(THE PROBLEM): Copy out all of the data exactly as it appears.

***** DATA

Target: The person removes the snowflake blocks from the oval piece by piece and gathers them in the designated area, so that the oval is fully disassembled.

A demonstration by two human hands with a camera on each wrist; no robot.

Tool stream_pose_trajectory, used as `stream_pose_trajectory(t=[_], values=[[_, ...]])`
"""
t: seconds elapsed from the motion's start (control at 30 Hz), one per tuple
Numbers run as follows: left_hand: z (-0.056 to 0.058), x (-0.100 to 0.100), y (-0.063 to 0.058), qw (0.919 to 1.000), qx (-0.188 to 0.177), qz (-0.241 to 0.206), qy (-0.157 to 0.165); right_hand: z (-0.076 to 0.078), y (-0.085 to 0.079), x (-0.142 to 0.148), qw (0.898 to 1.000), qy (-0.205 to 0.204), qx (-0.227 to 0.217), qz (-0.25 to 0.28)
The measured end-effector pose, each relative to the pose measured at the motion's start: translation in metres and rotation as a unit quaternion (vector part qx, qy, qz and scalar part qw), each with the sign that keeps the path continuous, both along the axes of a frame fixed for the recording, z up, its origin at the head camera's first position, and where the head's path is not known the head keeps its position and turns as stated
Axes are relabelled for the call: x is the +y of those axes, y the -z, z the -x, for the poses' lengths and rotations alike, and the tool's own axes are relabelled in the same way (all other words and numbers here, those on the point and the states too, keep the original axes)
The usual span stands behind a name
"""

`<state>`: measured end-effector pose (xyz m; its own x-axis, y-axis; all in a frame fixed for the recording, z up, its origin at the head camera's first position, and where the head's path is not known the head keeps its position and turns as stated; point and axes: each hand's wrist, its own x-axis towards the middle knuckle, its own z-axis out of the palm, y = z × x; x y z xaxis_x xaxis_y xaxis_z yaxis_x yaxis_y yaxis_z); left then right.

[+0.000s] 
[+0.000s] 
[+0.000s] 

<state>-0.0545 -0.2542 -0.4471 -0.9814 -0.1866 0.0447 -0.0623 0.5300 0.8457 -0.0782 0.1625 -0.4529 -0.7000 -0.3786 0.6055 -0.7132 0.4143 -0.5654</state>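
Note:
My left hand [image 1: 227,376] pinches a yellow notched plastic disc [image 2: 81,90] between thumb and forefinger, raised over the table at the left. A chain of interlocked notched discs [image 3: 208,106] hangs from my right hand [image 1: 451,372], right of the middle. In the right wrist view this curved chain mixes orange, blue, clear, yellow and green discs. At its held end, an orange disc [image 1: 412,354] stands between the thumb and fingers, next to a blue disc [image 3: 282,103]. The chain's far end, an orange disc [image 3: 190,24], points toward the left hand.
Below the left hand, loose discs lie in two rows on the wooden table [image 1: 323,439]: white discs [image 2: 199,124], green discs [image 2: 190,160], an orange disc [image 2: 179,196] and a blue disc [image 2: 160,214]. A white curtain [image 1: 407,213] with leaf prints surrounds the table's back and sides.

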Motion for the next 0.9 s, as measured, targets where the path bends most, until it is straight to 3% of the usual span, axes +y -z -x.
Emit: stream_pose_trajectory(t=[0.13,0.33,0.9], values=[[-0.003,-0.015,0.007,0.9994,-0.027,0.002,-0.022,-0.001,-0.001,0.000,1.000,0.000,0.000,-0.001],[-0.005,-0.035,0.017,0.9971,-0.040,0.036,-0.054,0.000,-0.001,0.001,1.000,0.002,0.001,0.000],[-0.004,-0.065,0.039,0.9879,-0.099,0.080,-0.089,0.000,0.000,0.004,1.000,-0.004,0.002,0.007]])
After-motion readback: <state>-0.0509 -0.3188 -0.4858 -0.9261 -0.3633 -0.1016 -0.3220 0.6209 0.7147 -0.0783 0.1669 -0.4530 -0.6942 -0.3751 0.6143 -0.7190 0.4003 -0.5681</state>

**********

(TASK RESULT):
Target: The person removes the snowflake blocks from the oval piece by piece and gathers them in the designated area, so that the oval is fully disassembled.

A demonstration by two human hands with a camera on each wrist; no robot.

Tool stream_pose_trajectory, used as `stream_pose_trajectory(t=[_], values=[[_, ...]])`
"""
t: seconds elapsed from the motion's start (control at 30 Hz), one per tuple
Numbers run as follows: left_hand: z (-0.056 to 0.058), x (-0.100 to 0.100), y (-0.063 to 0.058), qw (0.919 to 1.000), qx (-0.188 to 0.177), qz (-0.241 to 0.206), qy (-0.157 to 0.165); right_hand: z (-0.076 to 0.078), y (-0.085 to 0.079), x (-0.142 to 0.148), qw (0.898 to 1.000), qy (-0.205 to 0.204), qx (-0.227 to 0.217), qz (-0.25 to 0.28)
The measured end-effector pose, each relative to the pose measured at the motion's start: translation in metres and rotation as a unit quaternion (vector part qx, qy, qz and scalar part qw), each with the sign that keeps the path continuous, both along the axes of a frame fixed for the recording, z up, its origin at the head camera's first position, and where the head's path is not known the head keeps its position and turns as stated
Axes are relabelled for the call: x is the +y of those axes, y the -z, z the -x, for the poses' lengths and rotations alike, and the tool's own axes are relabelled in the same way (all other words and numbers here, those on the point and the states too, keep the original axes)
The usual span stands behind a name
"""

`<state>`: measured end-effector pose (xyz m; its own x-axis, y-axis; all in a frame fixed for the recording, z up, its origin at the head camera's first position, and where the head's path is not known the head keeps its position and turns as stated; point and axes: each hand's wrist, its own x-axis towards the middle knuckle, its own z-axis out of the palm, y = z × x; x y z xaxis_x xaxis_y xaxis_z yaxis_x yaxis_y yaxis_z); left then right.

[+0.000s] 
[+0.000s] 
[+0.000s] 

<state>-0.0545 -0.2542 -0.4471 -0.9814 -0.1866 0.0447 -0.0623 0.5300 0.8457 -0.0782 0.1625 -0.4529 -0.7000 -0.3786 0.6055 -0.7132 0.4143 -0.5654</state>
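Note:
My left hand [image 1: 227,376] pinches a yellow notched plastic disc [image 2: 81,90] between thumb and forefinger, raised over the table at the left. A chain of interlocked notched discs [image 3: 208,106] hangs from my right hand [image 1: 451,372], right of the middle. In the right wrist view this curved chain mixes orange, blue, clear, yellow and green discs. At its held end, an orange disc [image 1: 412,354] stands between the thumb and fingers, next to a blue disc [image 3: 282,103]. The chain's far end, an orange disc [image 3: 190,24], points toward the left hand.
Below the left hand, loose discs lie in two rows on the wooden table [image 1: 323,439]: white discs [image 2: 199,124], green discs [image 2: 190,160], an orange disc [image 2: 179,196] and a blue disc [image 2: 160,214]. A white curtain [image 1: 407,213] with leaf prints surrounds the table's back and sides.
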
Motion for the next 0.9 s, as measured, targets where the path bends most, until it is straight to 3% of the usual span, axes +y -z -x.
Emit: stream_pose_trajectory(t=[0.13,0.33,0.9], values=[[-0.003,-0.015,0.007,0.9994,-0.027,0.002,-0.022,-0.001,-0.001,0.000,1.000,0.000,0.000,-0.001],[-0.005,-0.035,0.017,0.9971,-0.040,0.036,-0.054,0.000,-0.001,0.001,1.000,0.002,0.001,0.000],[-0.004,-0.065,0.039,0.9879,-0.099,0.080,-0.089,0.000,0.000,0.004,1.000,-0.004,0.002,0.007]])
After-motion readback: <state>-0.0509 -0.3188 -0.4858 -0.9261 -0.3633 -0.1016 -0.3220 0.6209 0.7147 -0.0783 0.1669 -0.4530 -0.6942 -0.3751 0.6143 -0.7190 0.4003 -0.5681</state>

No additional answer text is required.